──────── Extracted material ────────

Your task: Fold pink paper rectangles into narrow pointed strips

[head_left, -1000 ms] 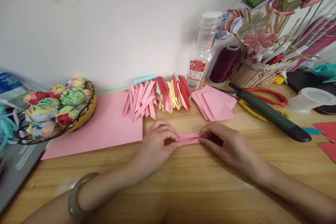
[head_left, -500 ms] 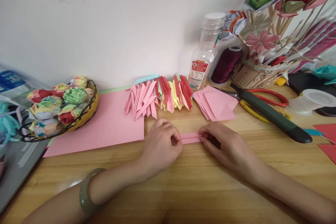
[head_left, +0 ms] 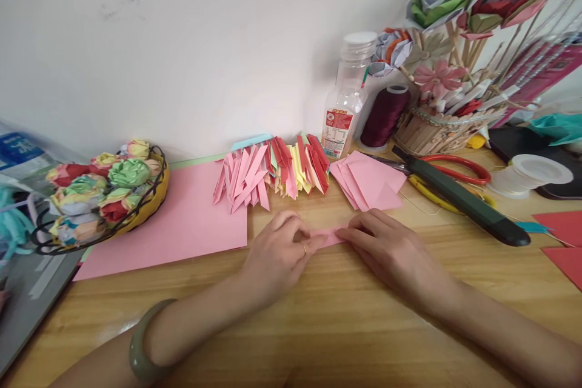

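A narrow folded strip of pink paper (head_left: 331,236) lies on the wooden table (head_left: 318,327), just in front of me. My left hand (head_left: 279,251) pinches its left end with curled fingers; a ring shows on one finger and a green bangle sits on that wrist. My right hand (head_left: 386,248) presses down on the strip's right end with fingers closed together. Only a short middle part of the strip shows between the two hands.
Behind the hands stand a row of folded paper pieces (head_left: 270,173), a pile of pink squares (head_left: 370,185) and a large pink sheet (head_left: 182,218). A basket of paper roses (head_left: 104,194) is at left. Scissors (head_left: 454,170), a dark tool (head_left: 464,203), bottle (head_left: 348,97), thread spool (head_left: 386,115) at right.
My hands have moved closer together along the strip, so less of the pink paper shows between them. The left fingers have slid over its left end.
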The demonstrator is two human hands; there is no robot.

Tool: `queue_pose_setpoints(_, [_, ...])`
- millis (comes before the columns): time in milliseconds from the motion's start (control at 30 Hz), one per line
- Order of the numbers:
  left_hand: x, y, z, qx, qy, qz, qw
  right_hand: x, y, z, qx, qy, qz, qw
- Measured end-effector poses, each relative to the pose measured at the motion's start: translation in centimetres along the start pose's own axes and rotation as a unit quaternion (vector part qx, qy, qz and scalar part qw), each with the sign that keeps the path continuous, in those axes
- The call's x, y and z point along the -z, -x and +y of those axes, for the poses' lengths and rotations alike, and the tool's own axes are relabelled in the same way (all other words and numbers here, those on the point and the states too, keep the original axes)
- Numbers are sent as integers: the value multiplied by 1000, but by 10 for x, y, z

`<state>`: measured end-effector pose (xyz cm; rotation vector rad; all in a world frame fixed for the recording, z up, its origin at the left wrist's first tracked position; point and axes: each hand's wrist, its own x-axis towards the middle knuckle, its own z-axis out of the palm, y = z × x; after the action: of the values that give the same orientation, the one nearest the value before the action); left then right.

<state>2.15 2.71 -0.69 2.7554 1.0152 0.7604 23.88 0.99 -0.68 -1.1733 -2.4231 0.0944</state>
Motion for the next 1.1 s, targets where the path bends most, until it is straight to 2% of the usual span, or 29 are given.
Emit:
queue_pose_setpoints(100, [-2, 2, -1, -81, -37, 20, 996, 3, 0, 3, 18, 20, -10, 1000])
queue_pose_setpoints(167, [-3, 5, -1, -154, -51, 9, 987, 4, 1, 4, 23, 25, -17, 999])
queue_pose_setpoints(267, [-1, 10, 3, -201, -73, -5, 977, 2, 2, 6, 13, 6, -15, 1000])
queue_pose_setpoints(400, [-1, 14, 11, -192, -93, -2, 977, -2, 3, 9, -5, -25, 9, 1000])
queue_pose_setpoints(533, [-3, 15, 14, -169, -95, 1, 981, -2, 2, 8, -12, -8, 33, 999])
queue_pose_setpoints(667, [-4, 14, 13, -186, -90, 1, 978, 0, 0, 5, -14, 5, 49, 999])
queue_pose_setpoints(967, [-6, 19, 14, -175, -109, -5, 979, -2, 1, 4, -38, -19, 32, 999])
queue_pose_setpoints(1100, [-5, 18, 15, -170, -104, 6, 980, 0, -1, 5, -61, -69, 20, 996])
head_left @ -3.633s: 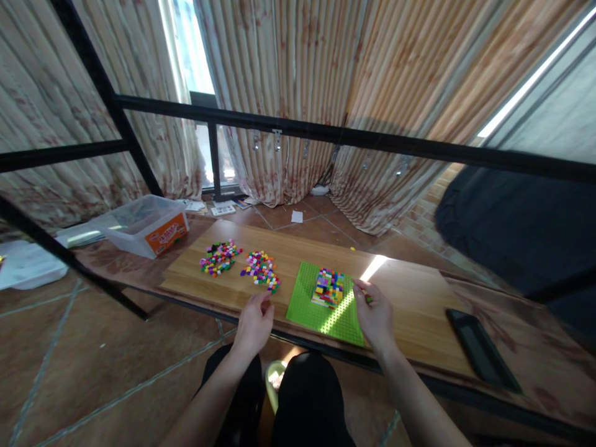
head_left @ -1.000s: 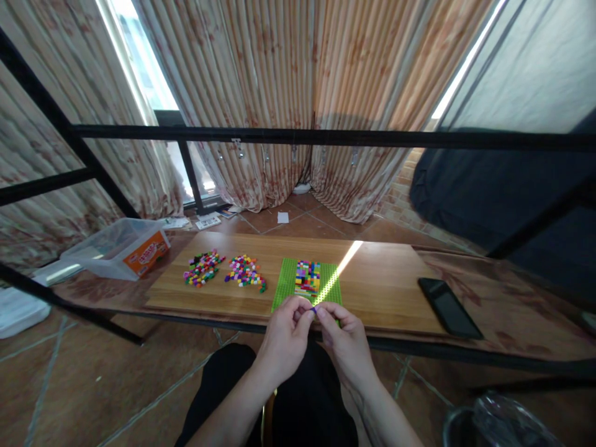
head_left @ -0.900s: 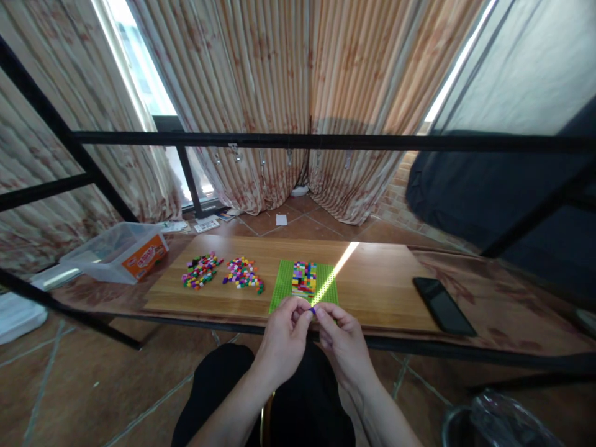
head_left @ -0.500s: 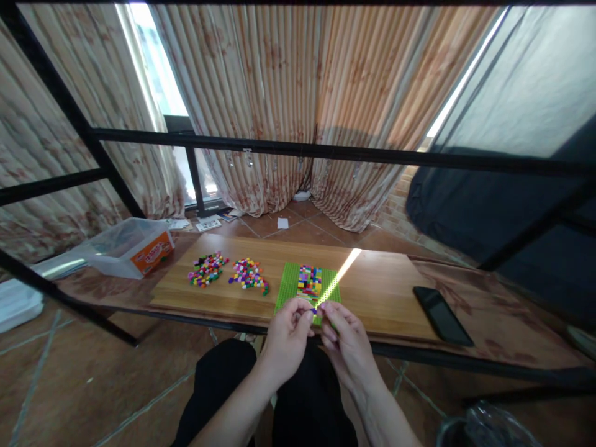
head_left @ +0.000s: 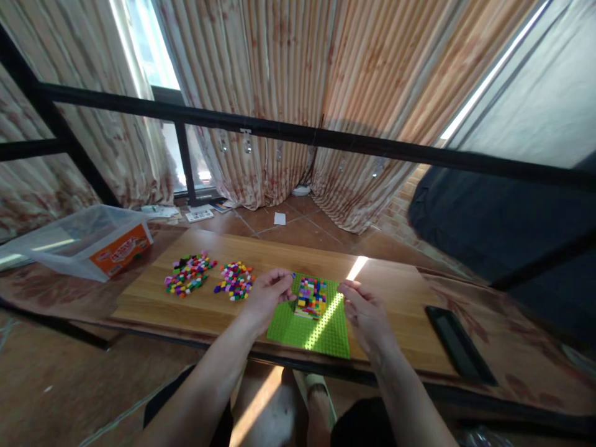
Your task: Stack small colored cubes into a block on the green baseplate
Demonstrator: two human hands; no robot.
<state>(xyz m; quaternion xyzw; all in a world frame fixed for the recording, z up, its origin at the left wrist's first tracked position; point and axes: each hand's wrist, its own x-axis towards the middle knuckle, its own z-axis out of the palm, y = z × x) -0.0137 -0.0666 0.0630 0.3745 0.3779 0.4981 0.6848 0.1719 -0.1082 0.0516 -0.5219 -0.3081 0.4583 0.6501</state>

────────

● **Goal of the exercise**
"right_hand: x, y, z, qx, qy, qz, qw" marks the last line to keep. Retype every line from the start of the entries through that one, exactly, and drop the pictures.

● **Written response**
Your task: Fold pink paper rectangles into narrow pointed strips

[head_left, -1000 ms] 
[head_left, -500 ms] 
[head_left, +0 ms] 

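A narrow folded strip of pink paper (head_left: 331,236) lies on the wooden table (head_left: 318,327), just in front of me. My left hand (head_left: 279,251) pinches its left end with curled fingers; a ring shows on one finger and a green bangle sits on that wrist. My right hand (head_left: 386,248) presses down on the strip's right end with fingers closed together. Only a short middle part of the strip shows between the two hands.
Behind the hands stand a row of folded paper pieces (head_left: 270,173), a pile of pink squares (head_left: 370,185) and a large pink sheet (head_left: 182,218). A basket of paper roses (head_left: 104,194) is at left. Scissors (head_left: 454,170), a dark tool (head_left: 464,203), bottle (head_left: 348,97), thread spool (head_left: 386,115) at right.
My hands have moved closer together along the strip, so less of the pink paper shows between them. The left fingers have slid over its left end.
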The demonstrator is two human hands; there is no robot.

Tool: `queue_pose_setpoints(_, [_, ...])`
- millis (comes before the columns): time in milliseconds from the motion's start (control at 30 Hz), one per line
- Order of the numbers:
  left_hand: x, y, z, qx, qy, qz, qw
  right_hand: x, y, z, qx, qy, qz, qw

No more output will be given.